REQUIRED WORK: Please retype the entries below word for word, passing over every picture.
==== PROVIDED RECORDS ====
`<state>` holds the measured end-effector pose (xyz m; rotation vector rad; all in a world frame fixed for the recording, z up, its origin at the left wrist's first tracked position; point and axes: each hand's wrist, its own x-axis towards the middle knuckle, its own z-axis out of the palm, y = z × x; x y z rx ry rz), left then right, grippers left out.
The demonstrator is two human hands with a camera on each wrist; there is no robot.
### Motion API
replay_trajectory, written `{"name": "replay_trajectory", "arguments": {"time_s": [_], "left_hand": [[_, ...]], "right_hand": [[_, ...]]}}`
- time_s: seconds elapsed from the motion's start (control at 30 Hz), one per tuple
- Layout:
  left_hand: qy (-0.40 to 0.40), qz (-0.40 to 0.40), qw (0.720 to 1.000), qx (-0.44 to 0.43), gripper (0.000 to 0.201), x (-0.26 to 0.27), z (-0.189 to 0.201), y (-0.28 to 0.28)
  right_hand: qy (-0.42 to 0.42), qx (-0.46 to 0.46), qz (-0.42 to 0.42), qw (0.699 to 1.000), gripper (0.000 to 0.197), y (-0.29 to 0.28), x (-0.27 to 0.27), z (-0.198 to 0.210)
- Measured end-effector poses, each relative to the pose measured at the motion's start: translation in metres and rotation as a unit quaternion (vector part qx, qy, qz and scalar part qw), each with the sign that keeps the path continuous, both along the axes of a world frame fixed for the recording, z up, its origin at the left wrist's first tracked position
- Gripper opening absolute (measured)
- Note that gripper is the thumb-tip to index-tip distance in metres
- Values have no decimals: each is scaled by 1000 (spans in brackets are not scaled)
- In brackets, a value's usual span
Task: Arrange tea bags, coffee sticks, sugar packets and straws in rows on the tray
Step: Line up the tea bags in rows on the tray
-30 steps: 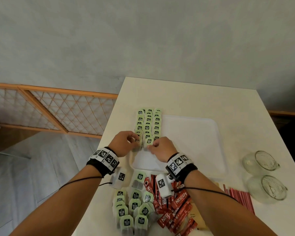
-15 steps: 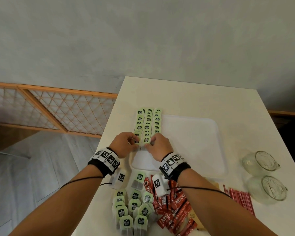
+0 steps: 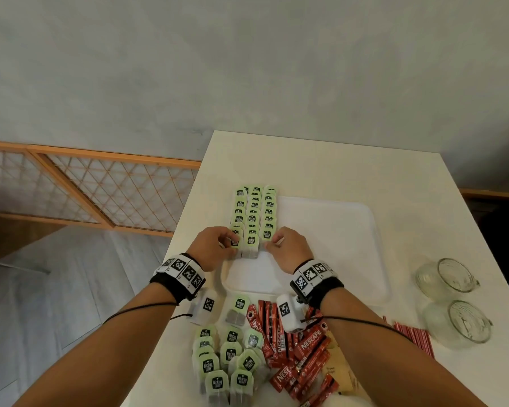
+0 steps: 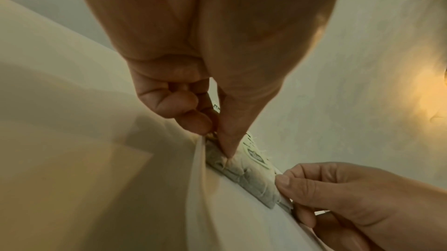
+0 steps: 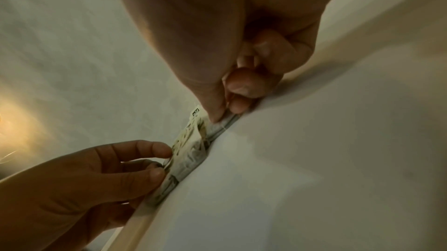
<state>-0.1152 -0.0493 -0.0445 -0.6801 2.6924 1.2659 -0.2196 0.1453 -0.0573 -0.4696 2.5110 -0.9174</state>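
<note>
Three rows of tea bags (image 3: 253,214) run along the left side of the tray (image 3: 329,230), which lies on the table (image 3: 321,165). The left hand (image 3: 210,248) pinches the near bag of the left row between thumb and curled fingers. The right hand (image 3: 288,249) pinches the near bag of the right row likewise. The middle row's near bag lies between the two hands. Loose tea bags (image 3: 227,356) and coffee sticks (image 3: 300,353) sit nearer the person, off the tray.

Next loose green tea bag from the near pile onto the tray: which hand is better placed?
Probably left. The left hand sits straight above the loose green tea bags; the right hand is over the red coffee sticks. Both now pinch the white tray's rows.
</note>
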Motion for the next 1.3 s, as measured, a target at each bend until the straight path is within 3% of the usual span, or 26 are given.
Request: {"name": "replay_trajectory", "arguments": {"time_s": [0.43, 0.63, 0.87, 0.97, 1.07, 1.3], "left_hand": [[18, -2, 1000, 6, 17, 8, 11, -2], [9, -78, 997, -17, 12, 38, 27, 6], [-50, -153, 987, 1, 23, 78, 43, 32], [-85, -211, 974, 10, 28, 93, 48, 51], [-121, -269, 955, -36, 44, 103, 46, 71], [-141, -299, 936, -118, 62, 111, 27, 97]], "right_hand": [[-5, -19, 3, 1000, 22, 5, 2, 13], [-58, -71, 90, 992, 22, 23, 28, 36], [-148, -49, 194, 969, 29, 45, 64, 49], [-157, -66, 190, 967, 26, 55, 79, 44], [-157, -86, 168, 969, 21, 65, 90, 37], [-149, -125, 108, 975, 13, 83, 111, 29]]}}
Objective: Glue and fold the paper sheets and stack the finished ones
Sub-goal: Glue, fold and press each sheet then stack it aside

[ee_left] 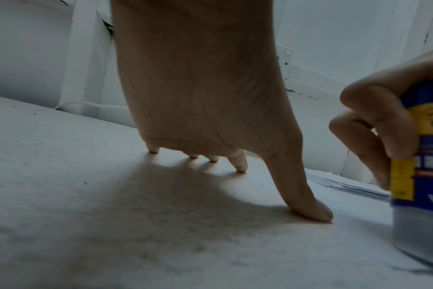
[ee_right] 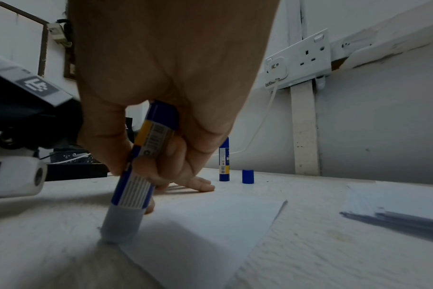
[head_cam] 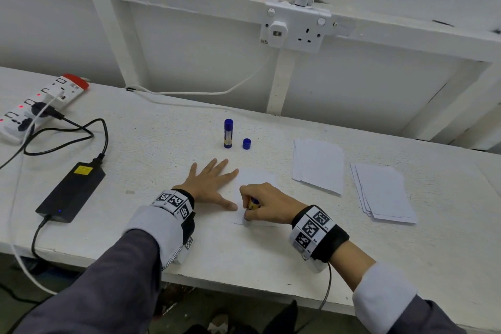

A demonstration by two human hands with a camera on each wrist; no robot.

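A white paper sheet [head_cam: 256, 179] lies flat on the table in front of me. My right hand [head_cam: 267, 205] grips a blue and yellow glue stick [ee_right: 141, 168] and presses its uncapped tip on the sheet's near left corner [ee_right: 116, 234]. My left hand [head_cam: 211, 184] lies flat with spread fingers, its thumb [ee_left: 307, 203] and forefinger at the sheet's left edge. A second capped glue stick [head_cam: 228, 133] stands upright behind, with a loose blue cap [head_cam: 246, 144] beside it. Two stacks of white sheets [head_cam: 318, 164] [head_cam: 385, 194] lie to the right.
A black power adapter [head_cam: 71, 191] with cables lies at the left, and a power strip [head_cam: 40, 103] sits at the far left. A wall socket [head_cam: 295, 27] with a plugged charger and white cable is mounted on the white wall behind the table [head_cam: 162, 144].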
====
EXERCISE SOLUTION:
`<state>` holds the measured end-effector pose (xyz m; rotation vector rad; all in a world frame fixed for the recording, z up, its origin at the left wrist's first tracked position; point and axes: each hand's wrist, its own x-axis towards the middle knuckle, its own z-axis out of the palm, y = z × x; x y z rx ry rz), left then right, grippers left out.
The demonstrator is two human hands with a camera on each wrist; there is no robot.
### Motion API
replay_trajectory, written `{"name": "replay_trajectory", "arguments": {"time_s": [_], "left_hand": [[_, ...]], "right_hand": [[_, ...]]}}`
- time_s: seconds elapsed from the motion's start (control at 30 Hz), one per tuple
- Layout:
  left_hand: qy (-0.40 to 0.40), qz (-0.40 to 0.40), qw (0.720 to 1.000), qx (-0.44 to 0.43), gripper (0.000 to 0.201), x (-0.26 to 0.27), z (-0.189 to 0.201), y (-0.28 to 0.28)
  right_hand: qy (-0.42 to 0.42), qx (-0.46 to 0.46), qz (-0.42 to 0.42), qw (0.699 to 1.000), gripper (0.000 to 0.197), y (-0.29 to 0.28), x (-0.27 to 0.27), z (-0.198 to 0.210)
- Measured end-effector poses, each relative to the pose measured at the motion's start: translation in metres and rotation as a unit quaternion (vector part qx, qy, qz and scalar part qw), each with the sign that keeps the path continuous, both along the axes of a world frame fixed for the recording, z up, its origin at the left wrist's first tracked position
- Gripper opening absolute (measured)
- Note that gripper is the thumb-tip to index-tip distance in metres
- Values have no decimals: each is scaled by 1000 (spans in brackets are not scaled)
- In brackets, a value's usual span
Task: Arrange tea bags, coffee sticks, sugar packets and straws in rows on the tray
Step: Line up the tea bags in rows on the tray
-30 steps: 
-15 steps: 
+0 steps: 
+0 steps: 
+0 steps: 
<state>-0.1152 -0.0493 -0.0445 -0.6801 2.6924 1.2659 -0.2196 0.1453 -0.0573 -0.4696 2.5110 -0.9174</state>
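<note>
Three rows of tea bags (image 3: 253,214) run along the left side of the tray (image 3: 329,230), which lies on the table (image 3: 321,165). The left hand (image 3: 210,248) pinches the near bag of the left row between thumb and curled fingers. The right hand (image 3: 288,249) pinches the near bag of the right row likewise. The middle row's near bag lies between the two hands. Loose tea bags (image 3: 227,356) and coffee sticks (image 3: 300,353) sit nearer the person, off the tray.

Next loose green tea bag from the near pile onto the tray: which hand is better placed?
Probably left. The left hand sits straight above the loose green tea bags; the right hand is over the red coffee sticks. Both now pinch the white tray's rows.
</note>
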Motion for the next 1.3 s, as measured, a target at each bend until the straight path is within 3% of the usual span, or 26 are given.
Request: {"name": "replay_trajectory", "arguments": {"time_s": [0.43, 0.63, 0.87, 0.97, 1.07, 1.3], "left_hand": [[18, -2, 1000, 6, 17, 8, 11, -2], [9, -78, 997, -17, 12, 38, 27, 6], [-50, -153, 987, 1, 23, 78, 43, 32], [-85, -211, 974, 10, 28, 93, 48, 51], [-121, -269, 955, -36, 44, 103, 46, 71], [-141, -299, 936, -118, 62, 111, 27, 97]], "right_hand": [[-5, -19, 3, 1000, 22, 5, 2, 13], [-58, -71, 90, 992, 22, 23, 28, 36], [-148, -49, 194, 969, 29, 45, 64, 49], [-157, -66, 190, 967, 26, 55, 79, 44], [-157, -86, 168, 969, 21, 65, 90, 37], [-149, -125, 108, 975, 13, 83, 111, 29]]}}
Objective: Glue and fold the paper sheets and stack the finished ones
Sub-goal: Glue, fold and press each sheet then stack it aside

[ee_left] 
[ee_right] 
[head_cam] 

A demonstration by two human hands with a camera on each wrist; no robot.

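A white paper sheet [head_cam: 256, 179] lies flat on the table in front of me. My right hand [head_cam: 267, 205] grips a blue and yellow glue stick [ee_right: 141, 168] and presses its uncapped tip on the sheet's near left corner [ee_right: 116, 234]. My left hand [head_cam: 211, 184] lies flat with spread fingers, its thumb [ee_left: 307, 203] and forefinger at the sheet's left edge. A second capped glue stick [head_cam: 228, 133] stands upright behind, with a loose blue cap [head_cam: 246, 144] beside it. Two stacks of white sheets [head_cam: 318, 164] [head_cam: 385, 194] lie to the right.
A black power adapter [head_cam: 71, 191] with cables lies at the left, and a power strip [head_cam: 40, 103] sits at the far left. A wall socket [head_cam: 295, 27] with a plugged charger and white cable is mounted on the white wall behind the table [head_cam: 162, 144].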

Output is finished, and nothing else is required.